This a brief personal history. I grew up mostly in Fayetteville, North Carolina, although I called Wilmington home starting my junior year in high school after my mom decided to move to Florida and I stayed behind with my father in NC. I didn't actually live with him, though; I went to the North Carolina School for Science and Mathematics for my junior and senior years of high school, a public boarding school that focused on science and math (duh), where I made a ton of friends and frustrated many of my teachers with my complete inability to apply myself to anything even remotely related to classwork. I did read a lot of books however, and it was here that I first read Don DeLillo and Paul Auster, who are still two of my favorite authors. My youngest sister Tori, who is 11 years younger than me, also attended NCSSM, where she was a short drive away from my brother, who was then attending Duke University.

After NCSSM, I attended Davidson College, which is located in Davidson, North Carolina, just outside of Charlotte. It was here that I started to realize that I couldn't get by on my ability to improvise (read: bullshit): if I wanted to do well, or even pass, I would have to do some serious work. I did okay here; despite a horrible freshman year, I still finished with a 3.4 overall GPA and received an B.A. with Honors in English for my thesis on Paul Auster (who I was also fortunate enough to interview at his office in New York). At this point in my life, I thought that I would go to graduate school, get a Ph.D. in literature, and become a professor.

Unfortunately, things didn't work out that way. I was accepted into the Masters program in English and Modern Studies at the University of Virginia, which I thought would be a great springboard to a Ph.D. program there or elsewhere. But from day one, nothing clicked. After the small class sizes and frequent interaction with my professors at Davidson, the impersonal, lecture-hall teaching style of a large university just didn't do anything for me. Not to mention the fact that I'm convinced that about 80% of my classmates should have been spending more time in therapy than in the library. Don't get me wrong—I'm sure that many people find this a great program (it apparently has a very good reputation across the country), and I can tell you that I was very impressed with the collective knowledge of my professors—it just didn't work for me. If I weren't so stubborn, I would have left after the first year and saved myself some tuition money, but I stuck it out until the end.
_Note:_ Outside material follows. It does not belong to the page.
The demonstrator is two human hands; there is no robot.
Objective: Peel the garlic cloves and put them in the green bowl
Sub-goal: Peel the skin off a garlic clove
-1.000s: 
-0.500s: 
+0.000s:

Naturally, this kind of messed up my career plans. It's kind of hard to be a university professor without a degree. So I decided to look for work in Charlottesville; my then-fiancee (and now-wife) still had four years left in her clinical psychology program and I just needed to put school behind me and start looking for a career. I ended up at Michie (previously known as Michie-Butterworth, and, even earlier, The Michie Company), a law publishing company that is a division of Lexis-Nexis, the online news, legal, and business information service. I worked as an editor for the Professional Publications department; we published treatises on the law (used mainly by practicing lawyers) and textbooks for law schools. I also helped to design and maintain parts of our web site and did basic maintenence and upgrades on the computers in our department.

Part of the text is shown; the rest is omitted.